Thanks for the reply. I've switched over into 2.1b and confirmed sighting a triangle.
I'm a bit shakey on the terminology, and I don't understand the notation form [0.0, 1.0), so I looked up double-precision floats on Wikipedia. Is this right, or do I have the precision wrong?
On a typical 32 bit computer system, using double precision floating point, which utilizes 64 bits in total, a mantissa of 52 bits, an exponent of 11 bits and 1 bit for the sign, floating point numbers have an approximate range of 10^-308 to 10^308 --
Range of Floating Point Numbers
Re:erand48. What the CFDG (pre)parser does, if I understand you correctly, is normalize the weights it finds, then at each decision point generate an erand48() value that is compared to the normalized table... but you aren't saying that erand48 never generates anything above precision 10^+/-7, right? Instead, you are saying that there is a particular blind spot between .999999 and 1 (but not a a corresponding blind spot between .000001 and 0), and the order of rules in the table corresponds to their order in the source code, which is the reason that reversing the rule order changes the behavior from a single edge case to normal probability.

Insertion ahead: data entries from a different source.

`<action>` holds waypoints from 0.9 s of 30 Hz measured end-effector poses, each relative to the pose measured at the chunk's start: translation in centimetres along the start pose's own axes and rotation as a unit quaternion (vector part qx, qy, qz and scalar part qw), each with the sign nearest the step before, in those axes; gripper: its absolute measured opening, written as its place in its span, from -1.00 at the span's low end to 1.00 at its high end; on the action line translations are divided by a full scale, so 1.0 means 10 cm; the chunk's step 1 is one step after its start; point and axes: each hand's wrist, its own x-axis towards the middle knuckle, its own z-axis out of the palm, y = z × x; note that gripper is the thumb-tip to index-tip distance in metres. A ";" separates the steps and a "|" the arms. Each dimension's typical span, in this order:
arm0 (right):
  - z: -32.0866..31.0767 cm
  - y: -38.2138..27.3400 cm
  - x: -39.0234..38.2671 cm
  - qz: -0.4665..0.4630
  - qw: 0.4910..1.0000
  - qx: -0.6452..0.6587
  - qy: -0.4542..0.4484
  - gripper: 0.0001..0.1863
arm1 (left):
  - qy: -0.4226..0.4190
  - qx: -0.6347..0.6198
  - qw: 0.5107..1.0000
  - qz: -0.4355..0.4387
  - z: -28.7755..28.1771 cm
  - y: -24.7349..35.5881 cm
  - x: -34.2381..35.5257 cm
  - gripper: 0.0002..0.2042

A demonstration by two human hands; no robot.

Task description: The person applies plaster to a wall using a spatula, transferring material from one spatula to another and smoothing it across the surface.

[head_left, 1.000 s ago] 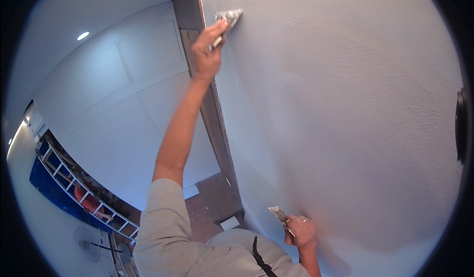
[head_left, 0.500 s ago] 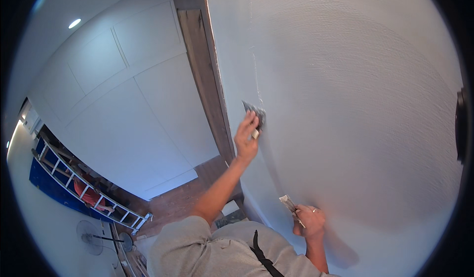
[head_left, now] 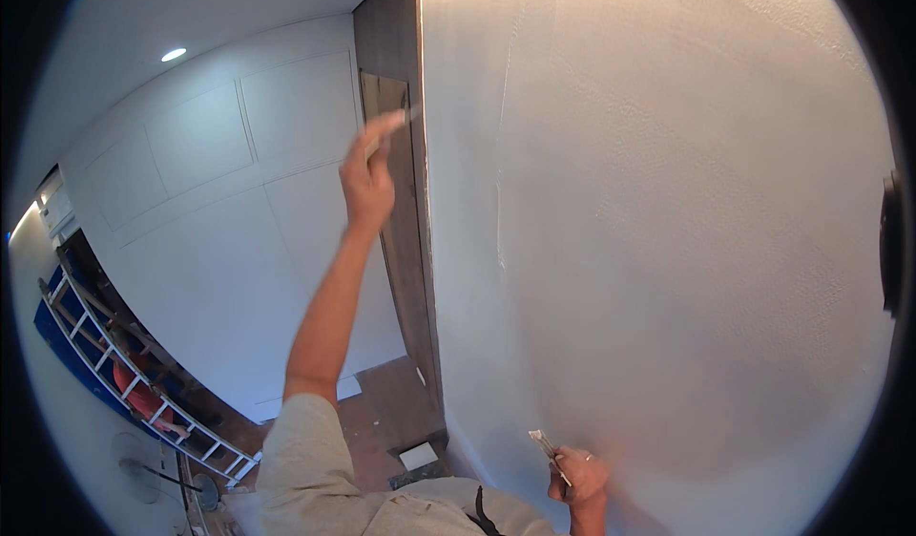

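Raised and reaching forward, my left hand (head_left: 367, 181) is closed on a putty knife (head_left: 412, 114). Its thin blade is smeared by motion and appears in front of the brown door frame, beside the wall's left edge; I cannot tell whether it touches. Low on the right, my right hand (head_left: 580, 476) grips a second putty knife (head_left: 544, 444) with pale paste on its blade, held apart from the wall. The large whitish wall (head_left: 668, 250) carries fresh coating with a thin raised ridge (head_left: 502, 154) running up and down near its left side.
A brown wooden door frame (head_left: 389, 40) borders the wall. Beyond it stand white panels (head_left: 305, 126). At the lower left are a ladder (head_left: 143, 378), a person in red (head_left: 138, 393) behind it, and a standing fan (head_left: 143, 469). A white box (head_left: 417, 456) sits on the floor.
My left hand has lifted its putty knife off the wall and swung up and left toward the door frame. My right hand has shifted slightly down and left. The whole view has turned.
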 end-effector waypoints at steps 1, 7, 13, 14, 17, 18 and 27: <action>-0.04 -0.07 0.11 -0.004 1.000 -0.007 -0.002 -0.64 | 0.006 -0.021 0.999 0.037 0.05 0.11 0.46 -0.66; -0.23 -0.54 0.90 -0.026 0.999 -0.036 -0.007 -0.66 | 0.027 -0.060 0.982 0.175 0.13 0.13 2.65 -0.66; -0.33 -1.14 1.82 -0.029 0.995 -0.088 -0.044 -0.65 | 0.110 -0.038 0.967 0.228 -0.16 -0.13 3.83 -0.71; -0.33 -1.22 1.97 -0.030 0.995 -0.088 -0.044 -0.66 | 0.118 -0.031 0.967 0.223 -0.21 -0.21 3.96 -0.70; -0.28 -1.31 2.10 -0.027 0.994 -0.095 -0.041 -0.68 | 0.116 -0.066 0.974 0.181 -0.21 -0.38 4.11 -0.70; -0.25 -1.34 2.12 -0.020 0.994 -0.097 -0.042 -0.69 | 0.120 -0.054 0.975 0.180 -0.22 -0.44 4.15 -0.71; -0.04 -1.33 2.16 0.039 0.990 -0.109 -0.081 -0.76 | 0.061 -0.048 0.977 0.198 -0.34 -1.18 3.74 -0.76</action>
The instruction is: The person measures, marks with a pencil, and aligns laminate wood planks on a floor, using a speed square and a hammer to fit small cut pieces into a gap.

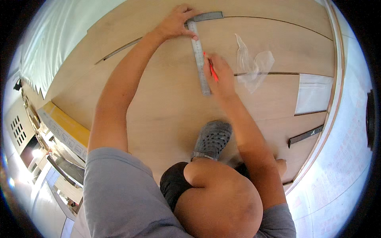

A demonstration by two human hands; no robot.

I'm still a bit unclear on the edge case. If erand48 only goes as far as 9*10^-6, then anything in the order 10^-8 should fail to match 100% of the time, right? e.g. of two rules:
rule always .99999999
rule never 0.00000001
...never would never match .999999? Or is there rounding up/down behavior on matching to the erand48 value that I don't understand?
I've written a test CDFG that just crunches 10,000,000 empty shapes in 2.1b trying to match on a 10^-8 rule weight. It has the nice feature that it keeps ahead of needing temp expansion files, and I tested it at higher magnitude weights (.9999/.0001) to make sure that the matches all display correctly as a nice rainbow burst... then left it running in both Context Free 2.1b:
startshape weight_test
// 10 million tries, stops on first result
rule weight_test { 100000 * { } row { } }
rule row { 100000 * { h 5 r 2 } try {} }
rule try 0.9999999 { }
rule try 0.0000001 { TRIANGLE { z 1 b 1 sat 1 hue 0 } } // erand48's 0.999999 should never match...?
But eventually (after ~20 minutes) it matched.
Of course, never matching isn't a bug for me, but a *feature*. I'm really interested in creating rules that mask other rules completely, because it allows me to effectively define rules with weight 0 - that is, they run if they are the only rule defined, but as soon as they are defined elsewhere, they *never* run (rather than only running 0.00001% of the time etc.). This makes possible rich CFDG library interactions without configuration (e.g. defaults, stub rules, overriding rules). I've got sets of two dozen CDFG files interacting right now, and libraries with 10^-7 weight rules behave normally when loaded independently, but "defer" correctly when the rules are redefined by the parent file.
Of course, perhaps the more elegant way to do this would be to just make a special case in the weight parser allowing rules of weight 0 during normalization, then discarding them before writing the table unless weight zero rules are the only entries.
[Note: I generally leave the high probability rules default (1) rather than 0.9999999 - but this means that low probability rules should have a slightly different value at normalization, e.g. 0.00000001 = 0.0000000099999999]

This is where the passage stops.